▸ **WORK INSTRUCTIONS**:
Every line of the data below is to be written out again exactly.

▸ **RECORDED DATA**:

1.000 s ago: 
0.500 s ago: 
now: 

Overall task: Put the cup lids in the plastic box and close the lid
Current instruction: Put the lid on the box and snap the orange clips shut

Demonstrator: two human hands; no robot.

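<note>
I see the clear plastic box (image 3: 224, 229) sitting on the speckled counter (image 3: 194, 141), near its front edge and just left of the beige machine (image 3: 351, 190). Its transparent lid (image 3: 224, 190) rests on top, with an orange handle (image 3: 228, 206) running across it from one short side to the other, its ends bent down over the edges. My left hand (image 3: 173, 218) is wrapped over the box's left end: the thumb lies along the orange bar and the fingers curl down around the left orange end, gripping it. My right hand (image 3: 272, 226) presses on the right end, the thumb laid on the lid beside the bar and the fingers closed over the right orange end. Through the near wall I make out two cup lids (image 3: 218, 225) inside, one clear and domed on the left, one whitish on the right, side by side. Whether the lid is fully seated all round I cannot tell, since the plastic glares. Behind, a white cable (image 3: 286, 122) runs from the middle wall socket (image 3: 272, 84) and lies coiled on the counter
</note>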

▸ **RESPONSE TO THE TASK**:
1.000 s ago: 
0.500 s ago: 
now: 

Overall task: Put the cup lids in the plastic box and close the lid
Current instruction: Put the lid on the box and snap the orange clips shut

Demonstrator: two human hands; no robot.

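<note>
I see the clear plastic box (image 3: 224, 229) sitting on the speckled counter (image 3: 194, 141), near its front edge and just left of the beige machine (image 3: 351, 190). Its transparent lid (image 3: 224, 190) rests on top, with an orange handle (image 3: 228, 206) running across it from one short side to the other, its ends bent down over the edges. My left hand (image 3: 173, 218) is wrapped over the box's left end: the thumb lies along the orange bar and the fingers curl down around the left orange end, gripping it. My right hand (image 3: 272, 226) presses on the right end, the thumb laid on the lid beside the bar and the fingers closed over the right orange end. Through the near wall I make out two cup lids (image 3: 218, 225) inside, one clear and domed on the left, one whitish on the right, side by side. Whether the lid is fully seated all round I cannot tell, since the plastic glares. Behind, a white cable (image 3: 286, 122) runs from the middle wall socket (image 3: 272, 84) and lies coiled on the counter
</note>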

With the output given, the exercise is complete.